Versailles and the League of Nations were ridden by the idea of mandates. All over the world where disorder or weakness reigned a single mandatory power was to go in, making vague promises of good behavior, to rule and exploit that country. It was the thinnest, cheapest camouflage for annexation; it was a hopeless attempt to continue the worst territory-seizing traditions of the nineteenth century while seeming to abandon them. It was Pecksniff imperialism. So we had the snatching of Syria, of Mesopotamia, and so forth. But any soundly constituted League or Association of Nations should render that sort of thing unnecessary and inexcusable.
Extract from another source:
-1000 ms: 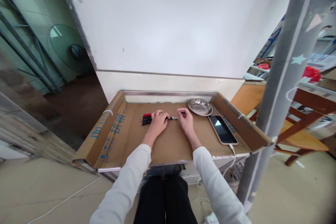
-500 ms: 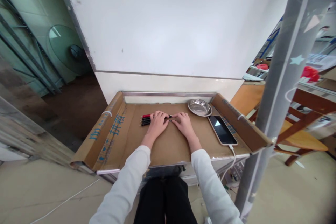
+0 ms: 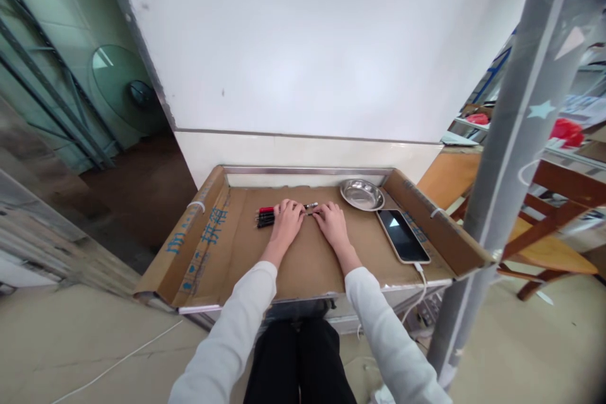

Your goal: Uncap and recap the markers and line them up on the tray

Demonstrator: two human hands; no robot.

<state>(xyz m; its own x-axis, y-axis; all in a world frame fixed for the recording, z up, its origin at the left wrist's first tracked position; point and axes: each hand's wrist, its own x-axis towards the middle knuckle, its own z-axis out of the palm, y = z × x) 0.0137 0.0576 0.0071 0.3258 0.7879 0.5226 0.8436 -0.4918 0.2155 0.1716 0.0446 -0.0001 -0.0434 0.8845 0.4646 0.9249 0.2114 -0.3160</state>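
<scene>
A small bundle of pens (image 3: 266,221), black with a red pen (image 3: 266,209) at the back, lies across the cardboard sheet (image 3: 303,268). My left hand (image 3: 286,223) is over the middle of the bundle and hides part of it, its fingertips closed on the end of a black pen. Facing it, my right hand (image 3: 333,225) has thumb and fingers pinched together at the same thin dark pen end. Just behind the fingertips a pen's light-coloured end (image 3: 311,205) sticks out to the right.
A round steel dish (image 3: 362,194) stands at the back right. In front of it lies a phone (image 3: 403,237) with a white charging cable (image 3: 423,279). Folded cardboard walls edge both sides; a white panel (image 3: 303,50) rises behind, and a grey post (image 3: 502,139) stands right.
My right hand, apart from the left a second ago, has come left to meet its fingertips. A pen's light end now shows behind the fingers. Dish and phone stay put.
</scene>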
The reason lying at the base of the British occupation of India, of the Japanese occupation of Corea, of the French in Indo-China, and so forth, is a perfectly sound reason so long as there is no Association of Nations, and it is an entirely worthless one when there is such an association—it is that some other power may otherwise come into the occupied and dominated country and use it for purposes of offense. The case of the British in India, that they have kept an imperial peace for all the peoples of that land, that they warded off the Afghan raiders who devastated India in the early eighteenth century and afterward the long arm of Russia, is a very good one indeed. The British have little cause to be ashamed of their past in India and many things to be proud of. But they have very good cause, indeed, for being ashamed of their disregard of any Indian future. They have sat tight and turned peace into paralysis. They have not educated enough or released enough. Always the excuse for suppression has been that fear of the rival.
Well, the whole purpose of an Association of Nations is to eliminate that fear of a rival and all that that fear entails in war possibilities.
The Asiatic “empires” over alien peoples, these “possessions” of other people’s lands and lives, have played their part in the world’s development. They have become tyrannies and exasperations and tawdry grounds for rivalry. A real Association of Nations can have no place for “possessions,” “mandates” or “subject peoples” within its scheme.